This may be where LEO satellite constellations enter the picture as a possible alternative to deploying fiber optic cables in uneconomical areas, such as those that are unconnectable. The anticipated capabilities of Starlink’s third-generation (V3) satellites, offering approximately 1 Tbps of total downlink capacity with advanced beamforming and frequency reuse, already make them a viable candidate for servicing low-density rural areas, assuming reasonable traffic models similar to those of an Internet Service Provider (ISP). With modest overlapping coverage from two or three such satellites, these systems could deliver gigabit-class service to tens of thousands of dispersed households without (much) oversubscription, even assuming relatively high concurrency and usage.
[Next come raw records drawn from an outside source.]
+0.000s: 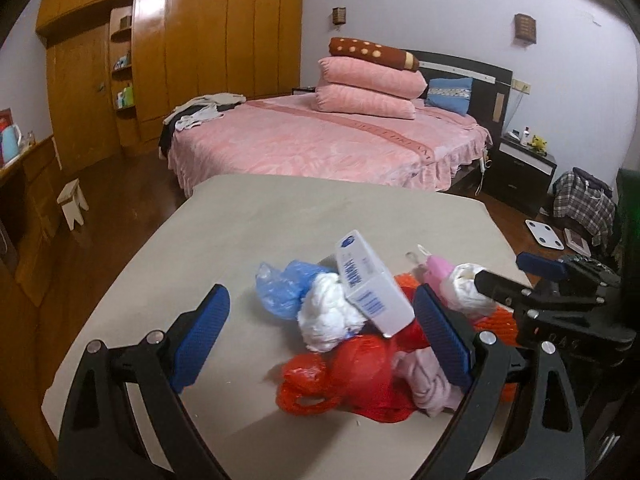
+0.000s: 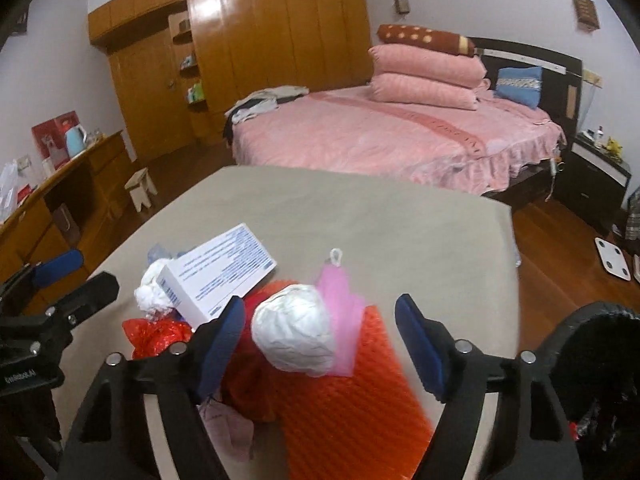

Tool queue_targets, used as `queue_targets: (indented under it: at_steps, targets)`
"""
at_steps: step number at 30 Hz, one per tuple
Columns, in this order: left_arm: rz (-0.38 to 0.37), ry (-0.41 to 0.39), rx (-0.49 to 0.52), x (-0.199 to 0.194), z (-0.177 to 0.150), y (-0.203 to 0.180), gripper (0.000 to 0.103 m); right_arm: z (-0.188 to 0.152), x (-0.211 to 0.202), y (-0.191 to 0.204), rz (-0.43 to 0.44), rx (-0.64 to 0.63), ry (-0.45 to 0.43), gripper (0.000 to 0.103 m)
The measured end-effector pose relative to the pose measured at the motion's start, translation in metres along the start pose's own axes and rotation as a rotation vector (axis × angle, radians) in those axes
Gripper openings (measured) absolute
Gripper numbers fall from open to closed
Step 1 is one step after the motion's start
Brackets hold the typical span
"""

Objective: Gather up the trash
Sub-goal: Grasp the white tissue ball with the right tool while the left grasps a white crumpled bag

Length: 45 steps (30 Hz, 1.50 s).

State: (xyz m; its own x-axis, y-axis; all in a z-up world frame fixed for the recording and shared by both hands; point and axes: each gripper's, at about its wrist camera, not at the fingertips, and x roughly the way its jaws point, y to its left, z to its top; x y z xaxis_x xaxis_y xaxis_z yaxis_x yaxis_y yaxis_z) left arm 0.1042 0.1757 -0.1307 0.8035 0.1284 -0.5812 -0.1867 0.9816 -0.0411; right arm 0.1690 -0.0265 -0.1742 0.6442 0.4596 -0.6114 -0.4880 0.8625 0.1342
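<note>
A heap of trash lies on the beige table (image 1: 240,232): a white box with blue print (image 1: 372,288), a blue plastic bag (image 1: 280,284), crumpled white tissue (image 1: 332,316), a red plastic bag (image 1: 344,376) and pale pink cloth (image 1: 428,384). My left gripper (image 1: 320,332) is open and straddles the tissue, box and red bag. My right gripper (image 2: 322,320) is open around a crumpled white ball (image 2: 296,332), which lies on a pink piece (image 2: 340,312) and an orange-red ribbed sheet (image 2: 352,400). The pads stand clear of the ball. Each gripper shows at the edge of the other's view.
A dark round bin-like rim (image 2: 600,352) sits at the table's near right. Beyond the table are a pink bed (image 1: 320,140), a wooden wardrobe (image 1: 200,40), a small stool (image 1: 74,204), a black nightstand (image 1: 520,164) and a white scale (image 1: 544,234) on the wood floor.
</note>
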Motion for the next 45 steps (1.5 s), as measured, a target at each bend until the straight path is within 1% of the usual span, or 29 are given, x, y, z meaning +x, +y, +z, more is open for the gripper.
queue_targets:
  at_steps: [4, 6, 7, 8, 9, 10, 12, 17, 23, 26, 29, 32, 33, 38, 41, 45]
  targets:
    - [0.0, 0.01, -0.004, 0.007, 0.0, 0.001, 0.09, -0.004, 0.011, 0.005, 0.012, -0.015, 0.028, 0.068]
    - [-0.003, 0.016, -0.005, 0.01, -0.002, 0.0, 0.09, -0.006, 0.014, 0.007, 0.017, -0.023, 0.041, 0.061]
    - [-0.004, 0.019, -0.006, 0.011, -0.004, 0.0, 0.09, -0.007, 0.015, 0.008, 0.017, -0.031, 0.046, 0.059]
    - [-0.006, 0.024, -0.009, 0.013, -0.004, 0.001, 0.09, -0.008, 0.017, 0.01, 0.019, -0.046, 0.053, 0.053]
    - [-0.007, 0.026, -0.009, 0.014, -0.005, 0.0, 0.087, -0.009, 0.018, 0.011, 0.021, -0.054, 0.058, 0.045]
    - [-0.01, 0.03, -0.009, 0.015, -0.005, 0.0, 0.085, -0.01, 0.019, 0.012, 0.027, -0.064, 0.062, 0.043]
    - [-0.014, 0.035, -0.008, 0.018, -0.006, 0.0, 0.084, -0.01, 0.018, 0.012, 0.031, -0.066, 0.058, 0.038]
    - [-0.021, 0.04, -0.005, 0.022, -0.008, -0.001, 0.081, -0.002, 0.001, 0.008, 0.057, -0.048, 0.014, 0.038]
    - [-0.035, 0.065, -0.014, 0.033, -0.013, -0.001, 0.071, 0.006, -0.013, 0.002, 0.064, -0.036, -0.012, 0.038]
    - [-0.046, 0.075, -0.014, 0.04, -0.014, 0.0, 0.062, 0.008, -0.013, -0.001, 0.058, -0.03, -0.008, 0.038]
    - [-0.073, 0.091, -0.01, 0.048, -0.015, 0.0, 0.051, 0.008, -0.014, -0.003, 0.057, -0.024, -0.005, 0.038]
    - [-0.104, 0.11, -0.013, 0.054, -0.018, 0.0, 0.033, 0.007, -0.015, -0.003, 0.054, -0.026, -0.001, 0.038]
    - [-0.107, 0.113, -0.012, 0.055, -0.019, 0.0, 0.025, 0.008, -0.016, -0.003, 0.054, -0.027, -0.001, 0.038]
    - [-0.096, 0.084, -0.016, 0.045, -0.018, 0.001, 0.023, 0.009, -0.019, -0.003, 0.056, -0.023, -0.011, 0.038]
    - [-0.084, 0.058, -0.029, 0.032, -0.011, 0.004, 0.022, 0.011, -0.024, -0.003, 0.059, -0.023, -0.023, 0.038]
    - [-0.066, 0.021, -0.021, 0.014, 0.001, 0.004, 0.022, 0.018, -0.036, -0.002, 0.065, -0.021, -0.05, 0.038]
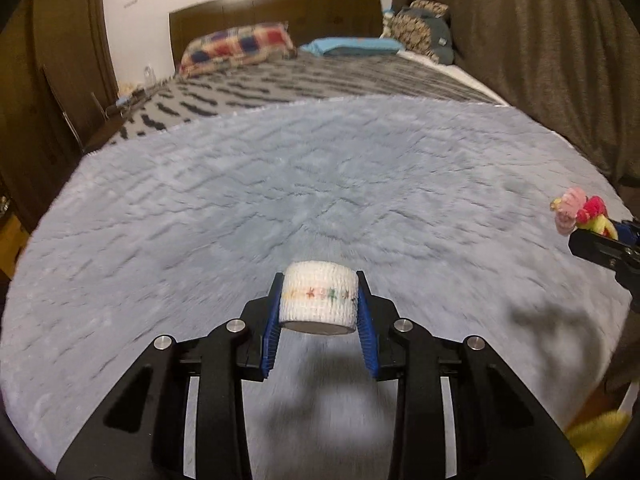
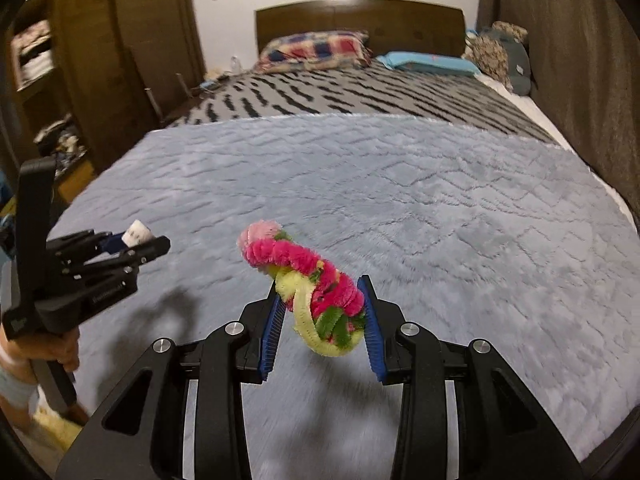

Considering this, there seems little doubt that an LEO constellation, just slightly more capable than SpaceX's Starlink V3 satellite, appears to be able to fully support the broadband needs of the remaining unconnected European households expected by 2030. This also aligns well with the technical and economic strengths of LEO satellites: they are ideally suited for delivering high-capacity service to regions where population density is too low to justify terrestrial infrastructure, yet digital inclusion remains equally essential.

LOW-EARTH ORBIT SATELLITES DIRECT-TO-DISRUPTION.

I have in my blog "Will LEO Satellite Direct-to-Cell Networks make Terrestrial Networks Obsolete?" I provided some straightforward reasons why the LEO satellite with direct to an unmodified smartphone capabilities (e.g., Lynk Global, AST Spacemobile) would not make existing cellular network obsolete and would be of most value in remote or very rural areas where no cellular coverage would be present (as explained very nicely by Lynk Global) offering a connection alternative to satellite phones such as Iridium, and thus being complementary existing terrestrial cellular networks. Thus, despite the hype, we should not expect a direct disruption to regular terrestrial cellular networks from LEO satellite D2C providers.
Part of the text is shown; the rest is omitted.